• Required action
The expected output is exactly the lines below, starting at the line with "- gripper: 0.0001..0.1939" and ending at the line with "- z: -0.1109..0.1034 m", both included; no other line belongs in it.

• Recorded information
◇ ◇ ◇

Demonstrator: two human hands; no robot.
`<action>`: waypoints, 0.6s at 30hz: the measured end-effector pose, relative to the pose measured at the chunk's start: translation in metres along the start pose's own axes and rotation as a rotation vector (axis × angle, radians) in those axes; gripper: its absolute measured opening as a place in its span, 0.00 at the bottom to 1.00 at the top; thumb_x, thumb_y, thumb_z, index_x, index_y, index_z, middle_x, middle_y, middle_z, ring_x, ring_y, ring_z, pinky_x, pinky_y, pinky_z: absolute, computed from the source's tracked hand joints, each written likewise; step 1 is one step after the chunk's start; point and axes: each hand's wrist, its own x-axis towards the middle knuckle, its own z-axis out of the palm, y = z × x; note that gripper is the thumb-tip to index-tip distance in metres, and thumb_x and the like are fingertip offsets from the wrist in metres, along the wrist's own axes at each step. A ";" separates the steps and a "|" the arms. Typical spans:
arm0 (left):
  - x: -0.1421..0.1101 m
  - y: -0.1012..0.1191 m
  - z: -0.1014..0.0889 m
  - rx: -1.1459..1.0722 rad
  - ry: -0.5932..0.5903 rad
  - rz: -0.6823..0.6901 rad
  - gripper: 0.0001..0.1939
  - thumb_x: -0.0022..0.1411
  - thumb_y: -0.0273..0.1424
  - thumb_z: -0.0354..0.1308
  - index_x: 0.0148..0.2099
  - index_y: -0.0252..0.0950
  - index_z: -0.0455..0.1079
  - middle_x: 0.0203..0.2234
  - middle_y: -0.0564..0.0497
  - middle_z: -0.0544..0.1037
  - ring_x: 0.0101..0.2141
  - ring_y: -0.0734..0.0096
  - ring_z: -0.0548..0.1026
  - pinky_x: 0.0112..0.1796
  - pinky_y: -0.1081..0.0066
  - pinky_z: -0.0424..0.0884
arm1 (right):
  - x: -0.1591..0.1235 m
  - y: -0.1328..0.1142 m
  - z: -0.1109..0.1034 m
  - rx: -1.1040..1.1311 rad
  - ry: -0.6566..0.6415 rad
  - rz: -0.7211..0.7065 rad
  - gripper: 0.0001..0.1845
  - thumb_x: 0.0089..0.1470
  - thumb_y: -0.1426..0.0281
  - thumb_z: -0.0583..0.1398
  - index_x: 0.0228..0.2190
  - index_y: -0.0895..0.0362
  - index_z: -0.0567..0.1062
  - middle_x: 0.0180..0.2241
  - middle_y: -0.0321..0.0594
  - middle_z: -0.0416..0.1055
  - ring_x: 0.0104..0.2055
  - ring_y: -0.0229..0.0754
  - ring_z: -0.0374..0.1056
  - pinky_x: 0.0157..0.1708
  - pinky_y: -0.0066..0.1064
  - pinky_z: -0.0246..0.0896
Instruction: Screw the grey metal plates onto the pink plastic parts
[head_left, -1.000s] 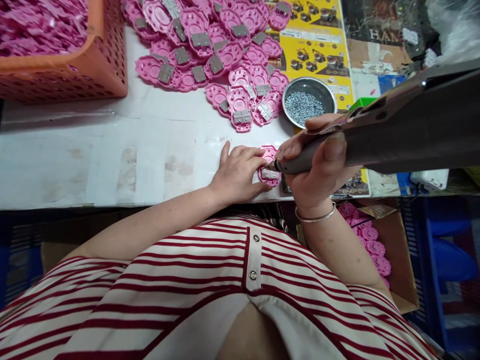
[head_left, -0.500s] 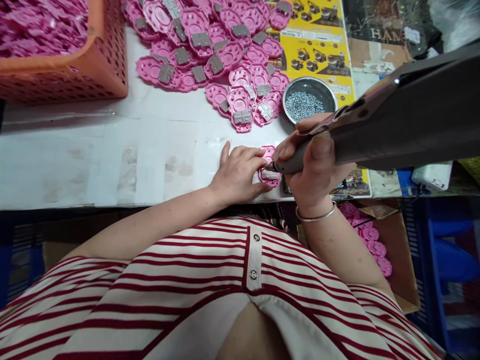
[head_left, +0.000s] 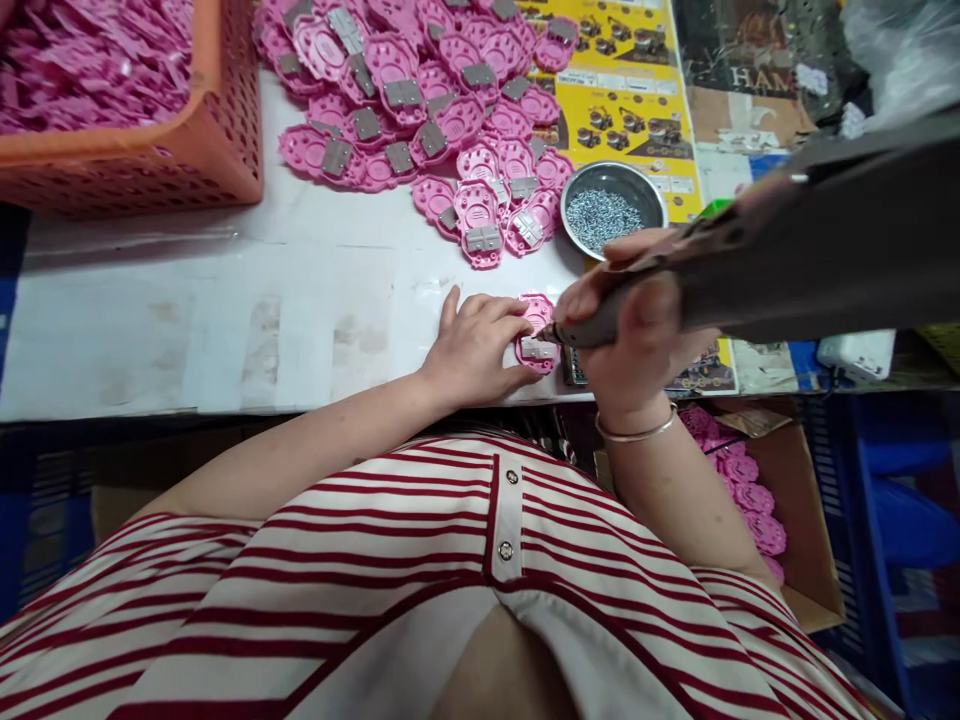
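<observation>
Between the thumb and fingers of my left hand [head_left: 480,345] a pink plastic casing [head_left: 537,312] lies on the white tabletop, held at its left side. A grey metal plate [head_left: 535,348] covers the lower part of this casing. My right hand [head_left: 634,320] is wrapped around a dark grey power screwdriver [head_left: 780,240], whose body slants up to the right. Its tip is over the casing, close to the metal plate; whether it touches a screw cannot be made out. Just beyond my right hand stands a steel bowl [head_left: 606,205] of small screws.
Many pink casings with metal plates [head_left: 480,215] are heaped at the back. An orange basket [head_left: 225,130] full of pink parts stands at the left. Below the table edge on the right, a cardboard box [head_left: 806,530] holds more casings. A white adapter [head_left: 855,352] sits at the right.
My right hand and the screwdriver have shifted slightly right, drawing the tip back a little from the casing. My left hand keeps its hold. The view has moved slightly.
</observation>
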 end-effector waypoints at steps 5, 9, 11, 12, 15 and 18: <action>0.003 -0.002 0.001 0.026 -0.012 0.014 0.26 0.58 0.48 0.67 0.55 0.43 0.73 0.61 0.46 0.70 0.62 0.46 0.62 0.66 0.33 0.40 | -0.001 -0.027 -0.021 0.312 0.177 -0.284 0.17 0.53 0.50 0.62 0.35 0.48 0.77 0.14 0.26 0.54 0.11 0.31 0.49 0.10 0.27 0.50; 0.004 -0.002 0.006 0.061 0.037 0.026 0.23 0.56 0.48 0.69 0.51 0.45 0.76 0.58 0.47 0.71 0.60 0.46 0.64 0.65 0.34 0.44 | -0.016 -0.053 -0.034 0.289 0.276 -0.126 0.13 0.52 0.53 0.64 0.31 0.50 0.78 0.14 0.28 0.58 0.13 0.33 0.52 0.12 0.29 0.57; 0.002 -0.002 0.009 0.065 0.109 0.023 0.21 0.55 0.46 0.70 0.49 0.45 0.77 0.58 0.47 0.71 0.60 0.48 0.65 0.66 0.36 0.46 | -0.026 -0.062 -0.039 0.283 0.308 -0.060 0.15 0.49 0.52 0.66 0.30 0.50 0.77 0.14 0.28 0.60 0.14 0.34 0.55 0.14 0.30 0.60; 0.001 -0.004 0.009 0.073 0.157 0.024 0.21 0.55 0.46 0.70 0.49 0.45 0.77 0.59 0.46 0.71 0.61 0.48 0.65 0.66 0.37 0.45 | -0.030 -0.064 -0.042 0.286 0.309 -0.063 0.16 0.49 0.52 0.66 0.30 0.51 0.77 0.14 0.28 0.61 0.14 0.34 0.55 0.14 0.30 0.60; -0.003 -0.014 0.004 0.129 0.315 0.030 0.24 0.55 0.49 0.70 0.52 0.47 0.76 0.64 0.46 0.66 0.64 0.48 0.61 0.67 0.39 0.42 | -0.039 -0.065 -0.049 0.296 0.291 -0.150 0.17 0.54 0.53 0.62 0.32 0.55 0.77 0.15 0.29 0.63 0.14 0.34 0.59 0.14 0.28 0.61; 0.002 -0.030 -0.010 0.181 0.385 -0.014 0.25 0.55 0.48 0.70 0.53 0.47 0.75 0.63 0.45 0.66 0.63 0.48 0.62 0.67 0.40 0.44 | -0.045 -0.062 -0.055 0.268 0.321 -0.176 0.15 0.56 0.58 0.61 0.33 0.58 0.77 0.15 0.29 0.64 0.15 0.34 0.61 0.16 0.28 0.64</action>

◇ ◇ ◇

• Exercise result
  - gripper: 0.0001..0.1939
  - thumb_x: -0.0022..0.1411
  - thumb_y: -0.0273..0.1424
  - thumb_z: -0.0354..0.1308
  - index_x: 0.0148..0.2099
  - index_y: -0.0252..0.0950
  - index_z: -0.0455..0.1079
  - middle_x: 0.0203..0.2234
  - middle_y: -0.0564..0.0497
  - middle_z: -0.0544..0.1037
  - ring_x: 0.0101..0.2141
  - ring_y: -0.0734..0.0096
  - ring_z: -0.0548..0.1026
  - pinky_x: 0.0112..0.1796
  - pinky_y: -0.1081..0.0066
  - pinky_z: -0.0424..0.0884
arm1 (right):
  - x: -0.1591..0.1235 m
  - y: -0.1328..0.1142 m
  - z: -0.1109..0.1034 m

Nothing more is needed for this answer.